REQUIRED WORK
Provide only the number of lines in the records where "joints" appears.

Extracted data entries

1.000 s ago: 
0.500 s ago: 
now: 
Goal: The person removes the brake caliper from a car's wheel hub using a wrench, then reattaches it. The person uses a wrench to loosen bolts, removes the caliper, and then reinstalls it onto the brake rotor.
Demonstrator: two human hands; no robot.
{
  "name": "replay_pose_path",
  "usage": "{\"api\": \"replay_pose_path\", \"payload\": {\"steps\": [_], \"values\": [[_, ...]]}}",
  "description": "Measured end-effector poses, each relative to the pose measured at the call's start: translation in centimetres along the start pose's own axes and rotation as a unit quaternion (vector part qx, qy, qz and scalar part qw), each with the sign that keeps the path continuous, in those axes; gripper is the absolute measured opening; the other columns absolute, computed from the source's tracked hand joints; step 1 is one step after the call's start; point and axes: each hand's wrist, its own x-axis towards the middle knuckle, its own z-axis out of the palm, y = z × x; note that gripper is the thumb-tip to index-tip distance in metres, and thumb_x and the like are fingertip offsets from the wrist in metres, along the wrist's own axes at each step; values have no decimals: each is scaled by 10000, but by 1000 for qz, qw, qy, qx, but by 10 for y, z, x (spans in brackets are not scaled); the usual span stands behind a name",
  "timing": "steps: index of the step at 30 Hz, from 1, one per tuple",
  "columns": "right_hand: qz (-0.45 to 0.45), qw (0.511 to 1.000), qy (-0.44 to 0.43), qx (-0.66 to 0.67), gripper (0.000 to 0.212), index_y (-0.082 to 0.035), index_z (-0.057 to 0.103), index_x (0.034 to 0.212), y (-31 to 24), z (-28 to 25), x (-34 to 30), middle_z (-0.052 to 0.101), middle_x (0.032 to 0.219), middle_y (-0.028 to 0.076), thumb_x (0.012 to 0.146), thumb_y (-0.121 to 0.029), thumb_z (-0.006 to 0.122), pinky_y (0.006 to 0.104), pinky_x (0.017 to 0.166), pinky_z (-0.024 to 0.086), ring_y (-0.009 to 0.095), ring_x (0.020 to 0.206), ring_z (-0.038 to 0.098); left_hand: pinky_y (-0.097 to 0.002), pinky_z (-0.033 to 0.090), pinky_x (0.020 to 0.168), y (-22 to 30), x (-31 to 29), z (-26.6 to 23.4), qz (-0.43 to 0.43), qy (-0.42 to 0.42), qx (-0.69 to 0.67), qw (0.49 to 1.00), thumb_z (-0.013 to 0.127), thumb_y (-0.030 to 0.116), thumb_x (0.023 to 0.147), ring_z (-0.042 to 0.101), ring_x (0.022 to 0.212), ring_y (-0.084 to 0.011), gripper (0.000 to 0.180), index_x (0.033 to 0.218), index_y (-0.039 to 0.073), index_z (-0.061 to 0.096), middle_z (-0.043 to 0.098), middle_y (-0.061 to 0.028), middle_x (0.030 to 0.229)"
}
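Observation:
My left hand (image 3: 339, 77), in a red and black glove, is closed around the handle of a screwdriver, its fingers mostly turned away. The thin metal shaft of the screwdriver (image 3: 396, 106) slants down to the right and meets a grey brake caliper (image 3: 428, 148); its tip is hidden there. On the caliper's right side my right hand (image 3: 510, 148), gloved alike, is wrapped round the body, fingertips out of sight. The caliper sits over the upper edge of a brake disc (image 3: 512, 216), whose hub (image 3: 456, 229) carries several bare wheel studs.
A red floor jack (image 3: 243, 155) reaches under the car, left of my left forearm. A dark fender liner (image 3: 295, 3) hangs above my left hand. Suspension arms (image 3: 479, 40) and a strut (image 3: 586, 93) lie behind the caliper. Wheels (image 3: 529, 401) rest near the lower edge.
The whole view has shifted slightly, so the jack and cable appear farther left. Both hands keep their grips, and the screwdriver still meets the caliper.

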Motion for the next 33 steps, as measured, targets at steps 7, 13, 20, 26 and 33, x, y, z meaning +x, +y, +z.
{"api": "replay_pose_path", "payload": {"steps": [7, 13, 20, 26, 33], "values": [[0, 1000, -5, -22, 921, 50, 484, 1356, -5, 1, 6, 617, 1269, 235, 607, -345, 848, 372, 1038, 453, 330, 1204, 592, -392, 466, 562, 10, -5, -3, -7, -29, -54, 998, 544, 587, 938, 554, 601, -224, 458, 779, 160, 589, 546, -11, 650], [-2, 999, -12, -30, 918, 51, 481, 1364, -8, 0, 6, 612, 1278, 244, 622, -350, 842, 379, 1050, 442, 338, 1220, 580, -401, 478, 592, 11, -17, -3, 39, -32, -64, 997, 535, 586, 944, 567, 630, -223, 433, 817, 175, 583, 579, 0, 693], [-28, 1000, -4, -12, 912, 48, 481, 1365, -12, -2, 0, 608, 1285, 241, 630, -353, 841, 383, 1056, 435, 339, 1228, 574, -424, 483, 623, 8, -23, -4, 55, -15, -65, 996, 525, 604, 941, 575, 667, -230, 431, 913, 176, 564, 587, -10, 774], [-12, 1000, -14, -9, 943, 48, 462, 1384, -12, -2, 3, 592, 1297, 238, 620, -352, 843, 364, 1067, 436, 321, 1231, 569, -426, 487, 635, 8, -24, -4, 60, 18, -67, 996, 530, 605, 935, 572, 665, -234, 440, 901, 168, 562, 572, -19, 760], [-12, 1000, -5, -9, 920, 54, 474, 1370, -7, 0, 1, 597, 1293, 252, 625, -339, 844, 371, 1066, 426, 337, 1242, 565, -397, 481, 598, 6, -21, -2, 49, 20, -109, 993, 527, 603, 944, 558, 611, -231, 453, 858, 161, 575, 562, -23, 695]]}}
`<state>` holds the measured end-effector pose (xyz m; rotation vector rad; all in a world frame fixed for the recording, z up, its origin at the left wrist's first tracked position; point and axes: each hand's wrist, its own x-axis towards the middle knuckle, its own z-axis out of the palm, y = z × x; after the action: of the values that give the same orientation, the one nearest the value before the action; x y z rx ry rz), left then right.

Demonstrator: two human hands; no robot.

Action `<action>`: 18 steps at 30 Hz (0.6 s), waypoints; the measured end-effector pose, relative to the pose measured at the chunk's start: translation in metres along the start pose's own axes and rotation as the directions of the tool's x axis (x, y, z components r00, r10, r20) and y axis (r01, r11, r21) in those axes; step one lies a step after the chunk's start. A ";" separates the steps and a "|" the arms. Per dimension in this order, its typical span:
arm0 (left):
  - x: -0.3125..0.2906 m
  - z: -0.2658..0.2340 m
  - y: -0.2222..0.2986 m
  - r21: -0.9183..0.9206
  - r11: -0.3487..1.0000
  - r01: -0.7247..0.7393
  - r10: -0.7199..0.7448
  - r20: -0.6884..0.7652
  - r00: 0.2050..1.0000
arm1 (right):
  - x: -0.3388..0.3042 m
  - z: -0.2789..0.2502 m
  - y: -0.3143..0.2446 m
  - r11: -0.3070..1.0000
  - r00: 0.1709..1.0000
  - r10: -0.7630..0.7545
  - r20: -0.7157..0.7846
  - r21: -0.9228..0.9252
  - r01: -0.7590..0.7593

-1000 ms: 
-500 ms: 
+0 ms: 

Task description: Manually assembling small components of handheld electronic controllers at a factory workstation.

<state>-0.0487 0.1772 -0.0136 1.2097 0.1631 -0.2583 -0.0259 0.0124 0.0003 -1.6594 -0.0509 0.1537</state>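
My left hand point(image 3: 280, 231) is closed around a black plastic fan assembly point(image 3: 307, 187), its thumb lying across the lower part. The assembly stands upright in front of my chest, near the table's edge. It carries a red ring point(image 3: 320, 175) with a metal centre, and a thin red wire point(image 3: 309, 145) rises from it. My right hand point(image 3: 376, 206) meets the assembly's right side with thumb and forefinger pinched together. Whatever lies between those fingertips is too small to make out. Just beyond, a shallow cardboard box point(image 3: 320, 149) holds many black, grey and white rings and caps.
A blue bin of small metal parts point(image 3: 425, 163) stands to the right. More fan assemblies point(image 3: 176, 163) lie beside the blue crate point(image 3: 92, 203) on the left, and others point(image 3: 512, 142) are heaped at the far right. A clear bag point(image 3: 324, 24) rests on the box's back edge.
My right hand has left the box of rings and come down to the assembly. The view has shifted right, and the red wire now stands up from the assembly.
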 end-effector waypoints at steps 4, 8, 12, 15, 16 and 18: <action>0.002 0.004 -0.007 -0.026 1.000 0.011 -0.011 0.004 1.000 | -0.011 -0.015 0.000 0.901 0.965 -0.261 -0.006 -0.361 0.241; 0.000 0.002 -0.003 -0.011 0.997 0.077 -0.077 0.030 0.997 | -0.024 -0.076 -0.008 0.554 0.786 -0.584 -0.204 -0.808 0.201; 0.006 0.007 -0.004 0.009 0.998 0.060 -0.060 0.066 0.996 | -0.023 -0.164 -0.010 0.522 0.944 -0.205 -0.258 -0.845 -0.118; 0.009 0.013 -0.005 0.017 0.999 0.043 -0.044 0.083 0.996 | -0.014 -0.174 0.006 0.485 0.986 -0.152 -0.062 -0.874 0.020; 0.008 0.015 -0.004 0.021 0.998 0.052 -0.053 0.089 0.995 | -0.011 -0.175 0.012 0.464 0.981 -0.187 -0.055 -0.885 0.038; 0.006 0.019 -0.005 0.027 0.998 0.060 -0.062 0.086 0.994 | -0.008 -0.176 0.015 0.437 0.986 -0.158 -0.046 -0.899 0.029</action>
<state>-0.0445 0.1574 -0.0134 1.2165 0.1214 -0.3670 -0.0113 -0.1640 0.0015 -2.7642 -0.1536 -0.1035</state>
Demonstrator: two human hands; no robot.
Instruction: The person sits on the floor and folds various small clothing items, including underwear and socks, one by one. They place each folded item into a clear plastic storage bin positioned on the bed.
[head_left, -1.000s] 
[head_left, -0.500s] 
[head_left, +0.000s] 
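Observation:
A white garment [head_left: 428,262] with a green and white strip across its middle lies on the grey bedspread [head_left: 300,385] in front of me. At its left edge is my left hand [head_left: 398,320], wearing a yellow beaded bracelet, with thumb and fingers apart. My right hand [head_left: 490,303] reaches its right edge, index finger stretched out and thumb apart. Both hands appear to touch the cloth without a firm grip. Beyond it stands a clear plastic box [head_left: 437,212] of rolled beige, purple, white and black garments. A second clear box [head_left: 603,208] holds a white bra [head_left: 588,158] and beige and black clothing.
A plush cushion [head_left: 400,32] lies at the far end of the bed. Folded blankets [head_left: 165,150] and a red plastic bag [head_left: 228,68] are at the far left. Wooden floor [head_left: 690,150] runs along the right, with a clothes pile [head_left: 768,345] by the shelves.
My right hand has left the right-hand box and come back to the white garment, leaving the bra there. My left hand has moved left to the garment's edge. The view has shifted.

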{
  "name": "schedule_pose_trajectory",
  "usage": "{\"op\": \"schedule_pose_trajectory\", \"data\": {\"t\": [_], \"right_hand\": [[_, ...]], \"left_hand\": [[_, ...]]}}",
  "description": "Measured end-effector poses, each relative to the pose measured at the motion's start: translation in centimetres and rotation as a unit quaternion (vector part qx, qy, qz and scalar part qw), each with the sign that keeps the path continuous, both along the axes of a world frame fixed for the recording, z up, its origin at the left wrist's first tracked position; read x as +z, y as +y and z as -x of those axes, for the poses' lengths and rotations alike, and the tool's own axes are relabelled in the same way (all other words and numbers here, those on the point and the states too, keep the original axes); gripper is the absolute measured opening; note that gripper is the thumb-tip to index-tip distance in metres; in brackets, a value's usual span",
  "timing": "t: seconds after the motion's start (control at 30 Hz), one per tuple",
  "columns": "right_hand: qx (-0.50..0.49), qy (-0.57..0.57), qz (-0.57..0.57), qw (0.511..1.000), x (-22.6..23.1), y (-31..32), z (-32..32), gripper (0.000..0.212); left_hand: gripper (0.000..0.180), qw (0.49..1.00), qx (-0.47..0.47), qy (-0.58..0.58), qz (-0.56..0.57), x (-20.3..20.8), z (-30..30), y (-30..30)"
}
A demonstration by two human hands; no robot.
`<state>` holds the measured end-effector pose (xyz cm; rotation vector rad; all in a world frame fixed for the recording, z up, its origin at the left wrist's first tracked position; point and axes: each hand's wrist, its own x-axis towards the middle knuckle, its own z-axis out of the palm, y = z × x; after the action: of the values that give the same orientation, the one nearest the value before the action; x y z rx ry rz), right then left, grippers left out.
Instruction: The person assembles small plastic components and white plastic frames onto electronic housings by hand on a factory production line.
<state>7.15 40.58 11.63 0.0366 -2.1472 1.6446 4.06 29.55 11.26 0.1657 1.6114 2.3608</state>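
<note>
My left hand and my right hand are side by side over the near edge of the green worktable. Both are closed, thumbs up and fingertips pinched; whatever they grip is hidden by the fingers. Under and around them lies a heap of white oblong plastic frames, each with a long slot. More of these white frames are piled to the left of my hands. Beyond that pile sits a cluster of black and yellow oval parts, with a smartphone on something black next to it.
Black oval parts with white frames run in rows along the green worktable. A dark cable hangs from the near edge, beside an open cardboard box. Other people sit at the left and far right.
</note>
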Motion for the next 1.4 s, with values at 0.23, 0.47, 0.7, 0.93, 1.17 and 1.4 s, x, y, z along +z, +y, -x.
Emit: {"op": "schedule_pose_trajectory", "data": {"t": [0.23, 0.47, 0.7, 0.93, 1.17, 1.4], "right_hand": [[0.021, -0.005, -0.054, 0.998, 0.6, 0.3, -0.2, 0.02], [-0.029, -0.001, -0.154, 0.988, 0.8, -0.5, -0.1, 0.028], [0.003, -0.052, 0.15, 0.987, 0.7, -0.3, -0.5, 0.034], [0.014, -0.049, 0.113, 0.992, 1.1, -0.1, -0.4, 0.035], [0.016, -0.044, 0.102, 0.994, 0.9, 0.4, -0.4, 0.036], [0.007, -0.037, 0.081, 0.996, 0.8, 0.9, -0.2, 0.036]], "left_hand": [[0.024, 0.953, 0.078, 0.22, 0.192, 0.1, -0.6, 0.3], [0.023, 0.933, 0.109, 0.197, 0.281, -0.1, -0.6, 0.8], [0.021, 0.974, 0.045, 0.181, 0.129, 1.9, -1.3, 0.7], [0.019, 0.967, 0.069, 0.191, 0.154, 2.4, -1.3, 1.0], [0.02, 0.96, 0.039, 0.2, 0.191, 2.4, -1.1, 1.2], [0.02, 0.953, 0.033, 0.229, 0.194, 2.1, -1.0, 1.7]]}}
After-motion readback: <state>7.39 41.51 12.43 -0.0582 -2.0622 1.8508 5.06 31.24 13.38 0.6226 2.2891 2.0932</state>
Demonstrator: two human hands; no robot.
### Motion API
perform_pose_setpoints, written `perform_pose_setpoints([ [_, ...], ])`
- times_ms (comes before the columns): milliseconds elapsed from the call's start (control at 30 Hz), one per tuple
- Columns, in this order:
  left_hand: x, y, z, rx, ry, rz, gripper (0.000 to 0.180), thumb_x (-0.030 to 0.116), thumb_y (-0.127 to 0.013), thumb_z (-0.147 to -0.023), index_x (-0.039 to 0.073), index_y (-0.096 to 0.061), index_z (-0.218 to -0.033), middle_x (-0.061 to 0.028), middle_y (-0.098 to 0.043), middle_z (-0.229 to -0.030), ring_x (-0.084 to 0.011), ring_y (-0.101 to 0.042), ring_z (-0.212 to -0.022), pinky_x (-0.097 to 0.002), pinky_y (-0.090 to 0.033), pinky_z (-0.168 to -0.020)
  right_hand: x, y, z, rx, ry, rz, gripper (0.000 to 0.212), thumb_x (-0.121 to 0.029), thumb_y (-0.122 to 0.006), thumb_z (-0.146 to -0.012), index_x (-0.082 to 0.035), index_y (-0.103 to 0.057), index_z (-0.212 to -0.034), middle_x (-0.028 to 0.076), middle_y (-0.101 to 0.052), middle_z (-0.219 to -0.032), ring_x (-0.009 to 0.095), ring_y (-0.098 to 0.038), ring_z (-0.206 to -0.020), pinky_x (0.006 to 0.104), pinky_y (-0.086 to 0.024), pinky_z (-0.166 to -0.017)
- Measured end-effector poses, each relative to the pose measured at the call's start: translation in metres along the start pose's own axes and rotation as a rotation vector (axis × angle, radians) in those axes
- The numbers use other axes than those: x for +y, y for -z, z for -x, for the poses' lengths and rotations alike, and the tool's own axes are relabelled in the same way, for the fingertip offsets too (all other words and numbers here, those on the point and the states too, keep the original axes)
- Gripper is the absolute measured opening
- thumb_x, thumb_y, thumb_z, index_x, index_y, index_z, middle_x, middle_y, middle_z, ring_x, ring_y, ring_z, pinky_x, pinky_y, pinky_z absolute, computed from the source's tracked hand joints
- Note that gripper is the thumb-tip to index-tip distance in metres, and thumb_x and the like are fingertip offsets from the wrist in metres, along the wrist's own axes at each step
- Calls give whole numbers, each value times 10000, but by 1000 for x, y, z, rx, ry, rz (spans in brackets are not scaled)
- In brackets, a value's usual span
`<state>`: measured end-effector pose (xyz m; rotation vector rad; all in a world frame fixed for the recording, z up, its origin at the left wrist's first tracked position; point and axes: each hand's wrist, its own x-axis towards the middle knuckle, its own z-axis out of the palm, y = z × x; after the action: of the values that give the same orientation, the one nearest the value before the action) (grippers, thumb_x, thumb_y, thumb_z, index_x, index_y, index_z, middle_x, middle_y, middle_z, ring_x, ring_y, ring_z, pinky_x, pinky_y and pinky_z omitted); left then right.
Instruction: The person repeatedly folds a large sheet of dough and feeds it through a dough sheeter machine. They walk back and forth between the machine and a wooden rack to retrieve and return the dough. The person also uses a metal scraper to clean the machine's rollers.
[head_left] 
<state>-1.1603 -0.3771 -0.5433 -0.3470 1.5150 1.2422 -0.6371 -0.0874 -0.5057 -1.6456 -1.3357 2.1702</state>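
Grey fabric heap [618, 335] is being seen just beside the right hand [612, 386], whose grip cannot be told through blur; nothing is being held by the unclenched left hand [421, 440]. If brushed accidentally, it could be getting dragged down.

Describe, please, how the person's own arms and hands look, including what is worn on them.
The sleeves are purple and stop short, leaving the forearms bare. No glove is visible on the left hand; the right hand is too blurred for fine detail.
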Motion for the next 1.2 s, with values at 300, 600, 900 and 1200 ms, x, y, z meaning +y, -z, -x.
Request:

ANSWER AREA
2